June 20, 2011
Arizona Wilderness Coalition Statement on Secretary Salazar's
Uranium Withdrawl Announcement at Grand Canyon
Contact: Matt Skroch, Executive Director, 520-247-1754
Katurah Mackay, Deputy Director/Communications, 602-571-2603
Grand Canyon—Today, Secretary of the Interior Ken Salazar issued a directive that places a six-month moratorium on new uranium mining in the Grand Canyon region. The Secretary also conveyed his request that a full withdrawal of the 1 million acres in question is chosen as the federal agencies’ preferred alternative in an ongoing Environmental Impact Statement addressing uranium mining on lands around Grand Canyon National Park.
“Uranium mining in the Grand Canyon eco-region has a history of land and water contamination, and given the wilderness resources of this vast region, the Secretary’s announcement will help ensure we don’t spoil the crown jewel of Arizona and our country,” says Matt Skroch, executive director of the Arizona Wilderness Coalition. “The Grand Canyon sustains thousands of jobs in the tourism industry, and contributes directly to the $5 billion dollar influx of revenue from wildlife related recreation around the state. That fact, combined with our interests to protect this stunning ecosystem for future generations, highlights the importance of using a precautionary approach in dealing with the extraction of such a volatile mineral.”
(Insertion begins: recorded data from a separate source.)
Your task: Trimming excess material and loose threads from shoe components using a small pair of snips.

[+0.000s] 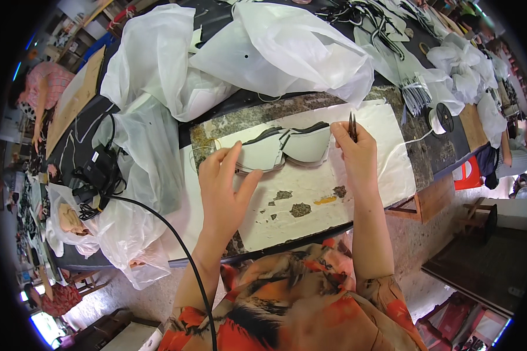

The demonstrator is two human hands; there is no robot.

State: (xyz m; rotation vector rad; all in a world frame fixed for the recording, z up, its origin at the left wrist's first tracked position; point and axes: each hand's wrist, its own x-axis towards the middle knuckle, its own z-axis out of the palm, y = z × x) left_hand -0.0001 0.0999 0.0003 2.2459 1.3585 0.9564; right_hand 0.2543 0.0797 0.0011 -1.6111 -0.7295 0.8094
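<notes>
Two stacks of pale grey, curved flat pieces with black upper edges lie side by side on a white sheet in front of me: a left stack and a right stack. My left hand is at the left stack's outer end, thumb and fingers spread apart along its edge. In my right hand is a small dark two-pointed tool, its tips upward; I cannot tell its exact kind. The right thumb and fingertips are beside the right stack's outer corner, perhaps touching it.
Big white plastic bags cover the table's far side. A black adapter with a cable is on the left. To the right are a thread spool and a bundle of grey strips. Worn patches mark the sheet. Other people sit farther off.
</notes>
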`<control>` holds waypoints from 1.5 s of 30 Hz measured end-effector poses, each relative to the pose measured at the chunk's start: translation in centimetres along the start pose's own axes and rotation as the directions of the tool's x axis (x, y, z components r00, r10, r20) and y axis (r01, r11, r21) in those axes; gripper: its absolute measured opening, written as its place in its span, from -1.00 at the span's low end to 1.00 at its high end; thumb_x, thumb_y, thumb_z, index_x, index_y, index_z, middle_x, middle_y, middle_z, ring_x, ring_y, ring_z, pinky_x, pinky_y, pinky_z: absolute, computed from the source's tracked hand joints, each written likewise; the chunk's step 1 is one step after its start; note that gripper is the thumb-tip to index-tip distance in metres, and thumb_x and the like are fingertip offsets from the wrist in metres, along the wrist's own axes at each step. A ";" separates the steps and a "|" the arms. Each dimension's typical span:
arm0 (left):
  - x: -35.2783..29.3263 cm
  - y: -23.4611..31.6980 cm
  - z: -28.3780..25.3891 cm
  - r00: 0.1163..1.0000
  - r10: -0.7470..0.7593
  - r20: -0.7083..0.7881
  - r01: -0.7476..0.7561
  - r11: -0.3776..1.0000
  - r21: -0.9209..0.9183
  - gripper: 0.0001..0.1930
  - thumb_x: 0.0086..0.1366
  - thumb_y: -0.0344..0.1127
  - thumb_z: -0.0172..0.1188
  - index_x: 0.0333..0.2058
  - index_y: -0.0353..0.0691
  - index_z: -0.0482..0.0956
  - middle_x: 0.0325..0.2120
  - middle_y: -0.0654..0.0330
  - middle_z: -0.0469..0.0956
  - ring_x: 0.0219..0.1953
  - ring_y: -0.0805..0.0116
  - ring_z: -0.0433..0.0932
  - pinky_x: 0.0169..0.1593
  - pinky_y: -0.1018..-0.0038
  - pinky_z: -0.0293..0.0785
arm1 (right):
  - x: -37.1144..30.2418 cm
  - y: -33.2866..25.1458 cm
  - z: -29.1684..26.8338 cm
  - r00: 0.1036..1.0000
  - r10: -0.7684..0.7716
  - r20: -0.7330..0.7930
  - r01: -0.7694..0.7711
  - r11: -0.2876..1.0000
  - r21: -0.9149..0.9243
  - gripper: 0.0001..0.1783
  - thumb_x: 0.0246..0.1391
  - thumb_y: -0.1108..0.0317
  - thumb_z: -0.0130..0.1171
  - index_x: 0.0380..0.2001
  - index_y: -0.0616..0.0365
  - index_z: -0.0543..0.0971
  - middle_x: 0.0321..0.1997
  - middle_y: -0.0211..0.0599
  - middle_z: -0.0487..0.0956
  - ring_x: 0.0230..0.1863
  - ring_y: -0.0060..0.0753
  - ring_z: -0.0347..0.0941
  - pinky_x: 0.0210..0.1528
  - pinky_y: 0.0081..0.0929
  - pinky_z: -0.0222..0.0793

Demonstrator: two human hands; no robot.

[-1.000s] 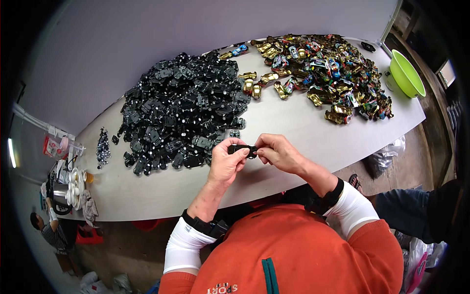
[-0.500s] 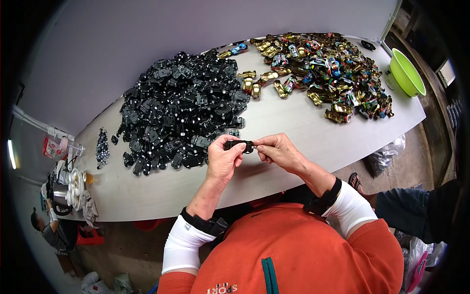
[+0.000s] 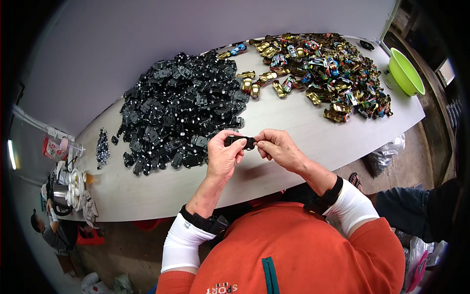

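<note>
A black toy car chassis (image 3: 241, 142) is held above the table in front of me. My left hand (image 3: 224, 156) is closed around its left end, the thumb lying across it. At the other end, my right hand (image 3: 278, 148) is closed in a pinch, with thumb and index finger touching or nearly touching the chassis. Whatever sits between those right fingertips is too small to make out. Just beyond my left hand rises a big heap of black toy car chassis (image 3: 181, 108). To the right lies a heap of gold and multicoloured toy car bodies (image 3: 325, 73).
A small pile of wheel-like parts (image 3: 102, 148) lies at the table's left. A green basin (image 3: 405, 72) stands at the right end. White cups (image 3: 76, 188) and a cloth (image 3: 89, 209) are at the left edge. One person (image 3: 51, 235) is at far left, another's leg (image 3: 404, 210) at right.
My right fingers have shifted slightly at the chassis's right end, the index finger lifting a little. The left hand keeps its hold on the chassis, almost in place.
</note>
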State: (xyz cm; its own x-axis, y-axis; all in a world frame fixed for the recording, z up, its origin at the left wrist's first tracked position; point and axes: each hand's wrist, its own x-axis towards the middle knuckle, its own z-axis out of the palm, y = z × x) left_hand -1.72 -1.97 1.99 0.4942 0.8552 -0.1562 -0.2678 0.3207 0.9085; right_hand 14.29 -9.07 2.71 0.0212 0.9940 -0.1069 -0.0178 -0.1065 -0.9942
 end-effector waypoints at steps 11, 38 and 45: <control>-0.3 0.1 0.4 0.999 0.037 -0.009 -0.037 0.999 0.026 -0.87 0.07 -0.55 0.18 -0.39 -0.33 0.42 -0.65 0.22 0.44 -0.72 0.58 0.37 -0.76 0.73 0.17 | 0.0 0.7 0.1 0.992 -0.129 -0.020 0.124 0.981 -0.151 -0.87 0.05 0.52 -0.06 -0.37 0.28 0.49 -0.70 -0.51 0.34 -0.63 -0.71 0.17 -0.57 -0.66 0.15; -0.6 -0.2 0.5 0.997 0.072 -0.010 -0.072 0.995 0.069 -0.88 0.06 -0.57 0.18 -0.40 -0.34 0.44 -0.64 0.22 0.44 -0.72 0.60 0.37 -0.75 0.74 0.18 | 0.1 1.3 0.6 0.984 -0.169 -0.058 0.149 0.955 -0.258 -0.83 0.03 0.53 -0.03 -0.37 0.25 0.57 -0.74 -0.57 0.34 -0.66 -0.76 0.16 -0.60 -0.67 0.15; -0.1 -1.5 -0.1 0.994 0.029 -0.107 -0.046 0.986 -0.161 -0.89 0.05 -0.55 0.20 -0.44 -0.28 0.46 -0.59 0.31 0.44 -0.66 0.66 0.30 -0.67 0.75 0.15 | 0.0 1.4 1.3 0.997 0.051 -0.058 -0.043 0.991 0.130 -0.80 0.09 0.48 -0.07 -0.33 0.20 0.58 -0.67 -0.56 0.39 -0.65 -0.77 0.20 -0.62 -0.74 0.18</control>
State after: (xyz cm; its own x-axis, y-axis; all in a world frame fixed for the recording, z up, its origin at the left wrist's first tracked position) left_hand -1.45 -2.48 0.62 0.3953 0.9026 -0.1707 -0.4197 0.3428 0.8404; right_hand 13.02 -9.21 1.38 0.0778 0.9844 -0.1578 -0.1481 -0.1451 -0.9783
There are more than 3,000 uranium mining claims in the plateaus surrounding the Grand Canyon. Development of these claims would industrialize regionally sacred wildlands, destroy wildlife habitat prized by sportsmen, and permanently pollute or deplete aquifers feeding the Grand Canyon's biologically rich springs.
Uranium mining and exploration has spiked in recent years, as the market price for the mineral has increased. The United States Geological Survey has recently released studies that show contamination of watercourses and lands adjacent to existing mines, posing significant human and ecological health questions, including groundwater contamination. The Secretary’s announcement does not affect existing, valid operations currently working in the area, though it would halt new uranium mining for the next 20 years. In May, Congressman Raúl Grijalva (AZ-7) wrote to the Secretary with his request to withdraw the full million acres from mineral entry.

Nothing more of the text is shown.